→ **PROBLEM**:
What is needed is an exact copy of all the lines below.

→ **GIVEN MATERIAL**:
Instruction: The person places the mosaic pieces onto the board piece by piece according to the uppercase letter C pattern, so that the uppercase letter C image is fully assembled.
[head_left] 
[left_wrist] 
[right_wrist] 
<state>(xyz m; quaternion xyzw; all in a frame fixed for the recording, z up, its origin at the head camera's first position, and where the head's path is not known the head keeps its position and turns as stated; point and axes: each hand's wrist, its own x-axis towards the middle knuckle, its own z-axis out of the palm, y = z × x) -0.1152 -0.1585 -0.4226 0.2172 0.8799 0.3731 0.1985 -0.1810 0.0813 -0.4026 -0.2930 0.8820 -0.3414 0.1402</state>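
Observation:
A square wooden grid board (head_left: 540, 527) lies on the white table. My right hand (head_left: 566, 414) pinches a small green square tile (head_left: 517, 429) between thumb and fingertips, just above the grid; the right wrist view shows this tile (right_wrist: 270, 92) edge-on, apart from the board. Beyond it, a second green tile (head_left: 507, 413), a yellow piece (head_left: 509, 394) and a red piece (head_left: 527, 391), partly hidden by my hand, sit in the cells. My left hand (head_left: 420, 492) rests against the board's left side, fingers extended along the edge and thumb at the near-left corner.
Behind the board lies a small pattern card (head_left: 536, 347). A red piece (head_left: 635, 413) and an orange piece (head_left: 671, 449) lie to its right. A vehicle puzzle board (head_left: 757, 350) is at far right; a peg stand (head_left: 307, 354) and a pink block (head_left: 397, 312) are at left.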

→ **RESPONSE AREA**:
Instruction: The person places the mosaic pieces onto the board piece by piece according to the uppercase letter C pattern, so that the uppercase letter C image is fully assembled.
[head_left] 
[left_wrist] 
[right_wrist] 
<state>(xyz m; quaternion xyzw; all in a frame fixed for the recording, z up, its origin at the head camera's first position, and where the head's path is not known the head keeps its position and turns as stated; point and axes: each hand's wrist, its own x-axis towards the middle knuckle, its own z-axis out of the palm, y = z × x) -0.1152 -0.1585 -0.4226 0.2172 0.8799 0.3731 0.1985 -0.1810 0.0813 -0.4026 -0.2930 0.8820 -0.3414 0.1402</state>
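Observation:
A square wooden grid board (head_left: 540, 527) lies on the white table. My right hand (head_left: 566, 414) pinches a small green square tile (head_left: 517, 429) between thumb and fingertips, just above the grid; the right wrist view shows this tile (right_wrist: 270, 92) edge-on, apart from the board. Beyond it, a second green tile (head_left: 507, 413), a yellow piece (head_left: 509, 394) and a red piece (head_left: 527, 391), partly hidden by my hand, sit in the cells. My left hand (head_left: 420, 492) rests against the board's left side, fingers extended along the edge and thumb at the near-left corner.
Behind the board lies a small pattern card (head_left: 536, 347). A red piece (head_left: 635, 413) and an orange piece (head_left: 671, 449) lie to its right. A vehicle puzzle board (head_left: 757, 350) is at far right; a peg stand (head_left: 307, 354) and a pink block (head_left: 397, 312) are at left.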

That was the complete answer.